The real change came in the early 1900s. Developer Barzilla Clark (who later became the 16th governor of Idaho) purchased all the water rights to the lake: a whopping 200,000 acre-feet, far more than the system produces. By 1924 he had completed a canal draining from the south end of the lake. Now, instead of flowing north through the Willow Creek drainage, Grays Lake water drained south, into the Blackfoot drainage where it ended up on farm fields at Fort Hall.
This change dramatically impacted Willow Creek and the lake itself. According to USGS records, the average lake water depth in the spring is 11.5 feet, but after the May irrigation call, average water depth drops to less than a foot in six weeks. And that is why those fortunate enough to see Grays Lake before it became Grays “Marsh” would be challenged to recognize it.
Since 1965 a portion of the area has been managed by the US Fish and Wildlife Service as the Grays Lake National Wildlife Refuge. However, it appears to be a case of too little, too late. At one time, the lake supported hundreds of thousands of waterfowl. Now it annually produces 5,000 ducks. Even into the early twentieth century trappers were able to take a sustainable harvest of 40,000 muskrats a year. But without adequate water going into winter, muskrat populations dwindled. Indeed, it is challenging to manage a marsh when you don’t own or even control the water.
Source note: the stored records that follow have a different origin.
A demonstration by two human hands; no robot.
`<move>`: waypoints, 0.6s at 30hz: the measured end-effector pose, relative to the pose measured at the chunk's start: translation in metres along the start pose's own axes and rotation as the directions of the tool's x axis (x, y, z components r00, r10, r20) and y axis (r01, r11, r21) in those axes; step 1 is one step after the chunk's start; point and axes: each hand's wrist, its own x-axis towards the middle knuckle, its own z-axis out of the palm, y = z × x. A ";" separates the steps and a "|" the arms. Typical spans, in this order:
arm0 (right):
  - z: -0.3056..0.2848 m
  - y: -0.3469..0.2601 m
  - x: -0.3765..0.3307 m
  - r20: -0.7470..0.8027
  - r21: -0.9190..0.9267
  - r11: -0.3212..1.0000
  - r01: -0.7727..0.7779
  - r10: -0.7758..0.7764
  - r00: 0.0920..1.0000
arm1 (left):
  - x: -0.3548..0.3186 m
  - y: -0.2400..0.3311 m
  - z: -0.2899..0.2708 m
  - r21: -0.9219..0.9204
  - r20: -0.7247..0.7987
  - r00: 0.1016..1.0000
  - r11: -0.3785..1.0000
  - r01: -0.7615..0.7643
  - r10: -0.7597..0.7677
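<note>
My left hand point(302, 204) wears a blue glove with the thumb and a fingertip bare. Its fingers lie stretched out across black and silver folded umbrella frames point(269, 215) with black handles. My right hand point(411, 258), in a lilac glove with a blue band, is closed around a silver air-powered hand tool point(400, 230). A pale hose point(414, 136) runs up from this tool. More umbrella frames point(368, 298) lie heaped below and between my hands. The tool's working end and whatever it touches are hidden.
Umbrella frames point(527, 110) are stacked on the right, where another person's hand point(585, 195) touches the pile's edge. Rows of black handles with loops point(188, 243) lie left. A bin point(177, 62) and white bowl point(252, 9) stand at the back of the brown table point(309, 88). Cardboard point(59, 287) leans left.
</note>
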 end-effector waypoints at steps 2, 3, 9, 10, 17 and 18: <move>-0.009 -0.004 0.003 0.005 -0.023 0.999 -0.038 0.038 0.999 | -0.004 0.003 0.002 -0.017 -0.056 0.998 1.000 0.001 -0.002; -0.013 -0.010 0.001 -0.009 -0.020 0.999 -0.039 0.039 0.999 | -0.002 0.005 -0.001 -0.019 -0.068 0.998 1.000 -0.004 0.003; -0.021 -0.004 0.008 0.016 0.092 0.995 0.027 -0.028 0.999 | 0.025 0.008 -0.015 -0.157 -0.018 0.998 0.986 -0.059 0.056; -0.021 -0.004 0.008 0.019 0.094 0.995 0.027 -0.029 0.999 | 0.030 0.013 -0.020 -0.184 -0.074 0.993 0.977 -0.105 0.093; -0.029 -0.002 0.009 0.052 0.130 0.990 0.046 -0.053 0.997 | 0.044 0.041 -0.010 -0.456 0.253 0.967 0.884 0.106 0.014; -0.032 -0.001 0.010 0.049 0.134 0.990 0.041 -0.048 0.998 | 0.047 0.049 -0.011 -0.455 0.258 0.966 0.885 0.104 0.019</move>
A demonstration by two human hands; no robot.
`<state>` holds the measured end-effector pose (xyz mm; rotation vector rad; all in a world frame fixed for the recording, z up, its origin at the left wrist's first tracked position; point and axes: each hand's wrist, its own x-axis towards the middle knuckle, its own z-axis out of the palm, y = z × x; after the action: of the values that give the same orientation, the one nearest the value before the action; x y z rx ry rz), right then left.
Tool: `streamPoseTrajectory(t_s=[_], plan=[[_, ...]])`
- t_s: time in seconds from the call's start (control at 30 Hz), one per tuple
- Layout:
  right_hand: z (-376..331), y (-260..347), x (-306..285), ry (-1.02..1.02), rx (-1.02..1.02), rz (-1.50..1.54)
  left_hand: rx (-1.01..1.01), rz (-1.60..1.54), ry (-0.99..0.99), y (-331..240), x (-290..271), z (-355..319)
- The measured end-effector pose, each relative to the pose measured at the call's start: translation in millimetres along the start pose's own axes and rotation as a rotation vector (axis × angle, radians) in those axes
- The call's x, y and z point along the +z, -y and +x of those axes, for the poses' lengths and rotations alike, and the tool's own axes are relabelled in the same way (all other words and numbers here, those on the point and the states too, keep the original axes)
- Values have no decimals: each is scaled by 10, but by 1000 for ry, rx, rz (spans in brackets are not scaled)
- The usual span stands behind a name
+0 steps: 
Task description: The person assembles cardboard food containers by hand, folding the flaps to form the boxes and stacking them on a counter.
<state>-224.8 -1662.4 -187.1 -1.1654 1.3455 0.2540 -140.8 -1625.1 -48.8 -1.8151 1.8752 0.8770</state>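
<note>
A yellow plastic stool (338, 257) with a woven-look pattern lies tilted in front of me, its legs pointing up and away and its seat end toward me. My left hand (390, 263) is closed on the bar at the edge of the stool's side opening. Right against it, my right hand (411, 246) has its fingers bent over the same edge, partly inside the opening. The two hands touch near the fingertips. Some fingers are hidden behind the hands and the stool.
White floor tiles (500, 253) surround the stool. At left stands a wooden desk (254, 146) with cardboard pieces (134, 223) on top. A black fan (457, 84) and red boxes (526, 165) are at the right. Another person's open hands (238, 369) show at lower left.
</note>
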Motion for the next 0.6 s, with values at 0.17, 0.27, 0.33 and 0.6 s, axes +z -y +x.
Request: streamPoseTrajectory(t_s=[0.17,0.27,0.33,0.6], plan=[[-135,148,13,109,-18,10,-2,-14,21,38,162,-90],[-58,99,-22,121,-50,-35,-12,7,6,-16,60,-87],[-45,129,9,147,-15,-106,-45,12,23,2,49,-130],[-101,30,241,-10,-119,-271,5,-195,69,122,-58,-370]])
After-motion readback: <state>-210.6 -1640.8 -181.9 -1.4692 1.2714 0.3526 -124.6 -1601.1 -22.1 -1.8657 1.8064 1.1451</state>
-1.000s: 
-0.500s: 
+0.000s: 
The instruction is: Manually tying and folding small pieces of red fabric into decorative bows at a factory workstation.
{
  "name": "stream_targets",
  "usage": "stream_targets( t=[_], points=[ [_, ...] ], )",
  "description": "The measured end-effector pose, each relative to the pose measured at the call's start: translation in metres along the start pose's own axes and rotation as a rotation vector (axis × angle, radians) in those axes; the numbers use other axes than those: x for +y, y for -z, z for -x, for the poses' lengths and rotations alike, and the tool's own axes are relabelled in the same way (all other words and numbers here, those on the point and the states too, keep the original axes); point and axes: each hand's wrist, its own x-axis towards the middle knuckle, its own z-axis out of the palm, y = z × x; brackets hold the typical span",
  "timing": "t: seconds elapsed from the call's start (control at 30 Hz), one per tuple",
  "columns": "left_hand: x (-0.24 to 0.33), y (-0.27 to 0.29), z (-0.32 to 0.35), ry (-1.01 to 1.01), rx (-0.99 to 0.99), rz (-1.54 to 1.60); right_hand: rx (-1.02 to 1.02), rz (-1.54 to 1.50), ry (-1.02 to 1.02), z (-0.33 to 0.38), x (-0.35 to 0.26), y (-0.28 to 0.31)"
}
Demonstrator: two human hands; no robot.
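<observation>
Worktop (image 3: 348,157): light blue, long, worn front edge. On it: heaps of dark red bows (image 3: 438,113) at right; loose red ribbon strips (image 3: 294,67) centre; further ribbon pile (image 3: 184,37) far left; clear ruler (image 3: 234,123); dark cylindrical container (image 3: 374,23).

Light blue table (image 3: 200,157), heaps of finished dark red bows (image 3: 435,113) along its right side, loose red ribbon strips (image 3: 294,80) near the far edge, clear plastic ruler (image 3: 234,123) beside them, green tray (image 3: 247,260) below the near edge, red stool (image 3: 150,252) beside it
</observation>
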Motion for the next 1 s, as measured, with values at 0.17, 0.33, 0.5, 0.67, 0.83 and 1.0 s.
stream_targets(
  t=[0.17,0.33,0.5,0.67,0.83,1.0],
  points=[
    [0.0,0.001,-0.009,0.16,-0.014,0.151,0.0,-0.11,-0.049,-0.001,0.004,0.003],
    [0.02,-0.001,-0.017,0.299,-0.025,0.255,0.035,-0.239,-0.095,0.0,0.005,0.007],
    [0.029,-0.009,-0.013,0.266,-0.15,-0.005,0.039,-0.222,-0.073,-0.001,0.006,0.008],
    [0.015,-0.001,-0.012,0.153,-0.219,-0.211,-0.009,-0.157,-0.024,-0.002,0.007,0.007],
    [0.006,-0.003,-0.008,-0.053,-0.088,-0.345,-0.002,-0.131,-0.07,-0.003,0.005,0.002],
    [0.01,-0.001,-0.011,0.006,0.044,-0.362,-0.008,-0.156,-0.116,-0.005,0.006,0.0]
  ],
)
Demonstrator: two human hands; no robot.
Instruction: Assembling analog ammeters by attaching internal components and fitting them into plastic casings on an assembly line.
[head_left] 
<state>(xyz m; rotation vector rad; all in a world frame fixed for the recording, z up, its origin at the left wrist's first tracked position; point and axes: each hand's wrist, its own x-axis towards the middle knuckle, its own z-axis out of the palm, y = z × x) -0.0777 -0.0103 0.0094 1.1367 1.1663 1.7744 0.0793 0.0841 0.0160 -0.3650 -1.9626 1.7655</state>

Even in its wounded state, Grays Lake is still known for two things: First, at 22,000 acres it is the largest hardstem bulrush marsh in North America. Second, it is the home of the highest breeding density of sandhill cranes in North America. Those are two continental scale values.
Hopefully, the final chapters for Grays Lake have not been written and society can find solutions to restore this place to some of its former glory. Until then, it is a reminder that with every “good” idea, the question we should ask is not: “Can we do this?” but rather, “Should we do this?”
Even in its water starved state, Grays Lake provides critical habitat on a continental scale. Just imagine what it could produce if more water could be left in the system!